EXERCISE BRIEF >> Here is the task for the records below: repeat exactly the lines from the one with "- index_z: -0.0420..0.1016" to the one with "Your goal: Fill", both included, and nothing else.

Records from a dataset:
__________
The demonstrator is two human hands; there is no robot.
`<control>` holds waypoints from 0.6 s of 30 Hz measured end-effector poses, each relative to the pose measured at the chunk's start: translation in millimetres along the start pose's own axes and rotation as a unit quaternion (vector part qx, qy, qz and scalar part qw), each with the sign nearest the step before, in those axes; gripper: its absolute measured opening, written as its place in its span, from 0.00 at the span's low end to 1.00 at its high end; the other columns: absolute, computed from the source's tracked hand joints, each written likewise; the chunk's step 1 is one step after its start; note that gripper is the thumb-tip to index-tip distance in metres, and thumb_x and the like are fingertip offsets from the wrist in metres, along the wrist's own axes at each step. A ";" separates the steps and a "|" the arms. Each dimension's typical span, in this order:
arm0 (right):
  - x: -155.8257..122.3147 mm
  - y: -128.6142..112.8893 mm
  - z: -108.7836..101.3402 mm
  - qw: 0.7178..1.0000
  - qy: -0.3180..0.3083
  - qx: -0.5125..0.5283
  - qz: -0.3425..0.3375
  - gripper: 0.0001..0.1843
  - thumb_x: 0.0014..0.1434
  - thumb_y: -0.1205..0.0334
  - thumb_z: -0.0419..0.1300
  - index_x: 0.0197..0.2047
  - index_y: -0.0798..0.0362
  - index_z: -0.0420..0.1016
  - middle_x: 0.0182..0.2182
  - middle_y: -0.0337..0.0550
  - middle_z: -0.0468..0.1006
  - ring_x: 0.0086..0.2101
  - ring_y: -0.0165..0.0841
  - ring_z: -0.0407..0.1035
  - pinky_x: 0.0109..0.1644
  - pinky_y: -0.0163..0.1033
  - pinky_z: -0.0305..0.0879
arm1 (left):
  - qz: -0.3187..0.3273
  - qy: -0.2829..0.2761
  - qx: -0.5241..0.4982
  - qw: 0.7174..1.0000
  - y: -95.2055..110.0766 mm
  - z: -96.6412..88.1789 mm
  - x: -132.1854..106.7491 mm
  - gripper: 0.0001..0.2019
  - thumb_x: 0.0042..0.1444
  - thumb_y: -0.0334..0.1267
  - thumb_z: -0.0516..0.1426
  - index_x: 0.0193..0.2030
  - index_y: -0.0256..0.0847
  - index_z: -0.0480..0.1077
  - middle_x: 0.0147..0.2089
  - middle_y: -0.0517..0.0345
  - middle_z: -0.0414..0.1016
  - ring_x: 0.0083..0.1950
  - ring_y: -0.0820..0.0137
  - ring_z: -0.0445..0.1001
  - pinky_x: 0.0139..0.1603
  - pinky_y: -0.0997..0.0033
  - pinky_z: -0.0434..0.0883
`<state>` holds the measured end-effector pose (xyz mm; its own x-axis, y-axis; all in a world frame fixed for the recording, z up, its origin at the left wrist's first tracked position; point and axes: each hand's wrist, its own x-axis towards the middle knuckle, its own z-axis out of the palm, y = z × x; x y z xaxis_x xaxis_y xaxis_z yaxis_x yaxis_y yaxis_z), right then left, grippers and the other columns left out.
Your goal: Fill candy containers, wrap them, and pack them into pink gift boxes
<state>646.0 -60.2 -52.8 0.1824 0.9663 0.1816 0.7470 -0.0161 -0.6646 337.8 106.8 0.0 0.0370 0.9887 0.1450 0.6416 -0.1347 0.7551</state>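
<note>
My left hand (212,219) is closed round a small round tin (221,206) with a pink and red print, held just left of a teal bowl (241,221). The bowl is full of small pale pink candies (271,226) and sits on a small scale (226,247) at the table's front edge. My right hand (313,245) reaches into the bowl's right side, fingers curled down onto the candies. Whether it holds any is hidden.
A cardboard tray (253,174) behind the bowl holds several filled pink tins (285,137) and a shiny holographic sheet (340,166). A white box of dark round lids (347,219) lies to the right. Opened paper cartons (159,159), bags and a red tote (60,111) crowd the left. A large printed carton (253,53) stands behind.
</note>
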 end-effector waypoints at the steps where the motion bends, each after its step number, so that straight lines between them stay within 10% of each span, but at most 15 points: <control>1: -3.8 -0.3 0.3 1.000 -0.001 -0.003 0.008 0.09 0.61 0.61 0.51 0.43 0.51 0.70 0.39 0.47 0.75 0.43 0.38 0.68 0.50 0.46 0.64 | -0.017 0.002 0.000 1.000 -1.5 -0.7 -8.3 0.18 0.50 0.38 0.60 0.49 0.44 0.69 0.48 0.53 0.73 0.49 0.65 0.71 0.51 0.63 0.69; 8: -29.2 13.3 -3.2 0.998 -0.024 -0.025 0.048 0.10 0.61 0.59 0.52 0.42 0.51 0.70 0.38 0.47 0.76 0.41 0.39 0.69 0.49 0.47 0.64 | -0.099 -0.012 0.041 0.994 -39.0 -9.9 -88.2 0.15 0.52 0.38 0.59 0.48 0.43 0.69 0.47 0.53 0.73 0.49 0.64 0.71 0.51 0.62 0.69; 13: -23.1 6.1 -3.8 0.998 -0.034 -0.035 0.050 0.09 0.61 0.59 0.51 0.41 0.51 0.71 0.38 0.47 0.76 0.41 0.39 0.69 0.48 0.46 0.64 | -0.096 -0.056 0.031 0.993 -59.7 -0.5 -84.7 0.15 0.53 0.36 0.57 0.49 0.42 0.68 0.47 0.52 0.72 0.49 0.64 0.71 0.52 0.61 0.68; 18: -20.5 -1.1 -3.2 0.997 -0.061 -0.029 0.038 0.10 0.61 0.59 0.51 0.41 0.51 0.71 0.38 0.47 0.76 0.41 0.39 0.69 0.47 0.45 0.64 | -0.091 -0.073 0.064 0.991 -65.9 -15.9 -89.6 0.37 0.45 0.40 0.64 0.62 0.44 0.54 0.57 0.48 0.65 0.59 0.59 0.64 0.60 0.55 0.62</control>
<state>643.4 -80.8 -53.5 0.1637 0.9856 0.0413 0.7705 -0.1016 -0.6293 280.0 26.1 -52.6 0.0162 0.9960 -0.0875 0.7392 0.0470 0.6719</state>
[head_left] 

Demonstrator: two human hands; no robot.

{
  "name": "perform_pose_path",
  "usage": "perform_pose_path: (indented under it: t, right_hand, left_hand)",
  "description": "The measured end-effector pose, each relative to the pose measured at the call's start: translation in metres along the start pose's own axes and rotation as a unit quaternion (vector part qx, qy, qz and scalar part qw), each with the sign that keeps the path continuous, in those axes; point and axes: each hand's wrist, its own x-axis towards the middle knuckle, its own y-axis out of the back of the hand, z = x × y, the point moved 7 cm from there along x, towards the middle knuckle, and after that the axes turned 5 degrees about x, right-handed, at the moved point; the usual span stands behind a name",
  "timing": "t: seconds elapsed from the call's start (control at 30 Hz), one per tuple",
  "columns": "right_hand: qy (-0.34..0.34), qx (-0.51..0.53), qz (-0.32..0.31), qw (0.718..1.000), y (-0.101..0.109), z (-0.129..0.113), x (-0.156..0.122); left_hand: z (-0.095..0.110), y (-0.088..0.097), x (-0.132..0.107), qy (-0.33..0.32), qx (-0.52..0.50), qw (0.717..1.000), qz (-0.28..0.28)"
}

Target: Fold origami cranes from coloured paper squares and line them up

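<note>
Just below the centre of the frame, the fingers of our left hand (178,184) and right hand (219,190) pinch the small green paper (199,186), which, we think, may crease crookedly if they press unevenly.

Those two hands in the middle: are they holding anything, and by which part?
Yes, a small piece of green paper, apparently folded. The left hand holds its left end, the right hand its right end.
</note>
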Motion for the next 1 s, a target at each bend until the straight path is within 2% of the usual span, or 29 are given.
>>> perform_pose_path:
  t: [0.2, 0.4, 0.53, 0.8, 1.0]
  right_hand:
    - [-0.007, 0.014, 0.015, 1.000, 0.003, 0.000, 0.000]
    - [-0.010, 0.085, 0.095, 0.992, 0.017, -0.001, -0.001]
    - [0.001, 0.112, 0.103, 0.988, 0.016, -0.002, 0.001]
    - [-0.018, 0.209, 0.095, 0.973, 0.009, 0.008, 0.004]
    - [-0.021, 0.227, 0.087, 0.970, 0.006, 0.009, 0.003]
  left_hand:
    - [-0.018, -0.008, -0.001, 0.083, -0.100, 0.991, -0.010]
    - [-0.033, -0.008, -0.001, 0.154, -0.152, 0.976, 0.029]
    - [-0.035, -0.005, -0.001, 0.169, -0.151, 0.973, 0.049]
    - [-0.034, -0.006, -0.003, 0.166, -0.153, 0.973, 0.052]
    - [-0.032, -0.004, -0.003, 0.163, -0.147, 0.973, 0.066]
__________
TASK OUTPUT >>
  - index_z: -0.0420..0.1016
  - middle_x: 0.0182..0.2182
  - middle_y: -0.0337..0.0550
  - middle_z: -0.0468..0.1006
  - ring_x: 0.0086..0.2101
  - ring_y: -0.0165..0.0841
  - ring_z: -0.0407..0.1035
  - pinky_x: 0.0109..0.1644
  - pinky_y: -0.0163..0.1033
  - pinky_z: -0.0305..0.0879
arm1 (left):
  - qz: -0.3187..0.3273
  - qy: -0.2829..0.2761
  - qx: -0.5241..0.4982
  - qw: 0.7174..1.0000
  - y: -95.2055..110.0766 mm
  - z: -96.6412..88.1789 mm
  - x: -132.1854..106.7491 mm
  - gripper: 0.0001..0.2019
  - thumb_x: 0.0042..0.1444
  - thumb_y: -0.0334..0.1267
  - thumb_z: -0.0516..0.1426
  - index_x: 0.0193..0.2030
  - index_y: -0.0256..0.0847
  - index_z: -0.0480..0.1077
  - middle_x: 0.0147..0.2089
  - middle_y: -0.0517..0.0345
  - middle_z: -0.0414..0.1016
  - ring_x: 0.0083..0.1950
  - ring_y: -0.0820..0.0137
  - ring_z: -0.0445..0.1001
  - pinky_x: 0.0139..0.1603
  - pinky_y: -0.0997..0.0033
  - pinky_z: -0.0434..0.0883
`<state>` holds the measured end-effector pose (xyz mm; its own x-axis, y-axis; all in a world frame fixed for the recording, z up, its origin at the left wrist's first tracked position; point and axes: each hand's wrist, its own x-axis towards the middle knuckle, its own z-axis out of the palm, y = z × x; x y z xaxis_x xaxis_y xaxis_z yaxis_x yaxis_y yaxis_z), right then left, grippers and the other columns left out.
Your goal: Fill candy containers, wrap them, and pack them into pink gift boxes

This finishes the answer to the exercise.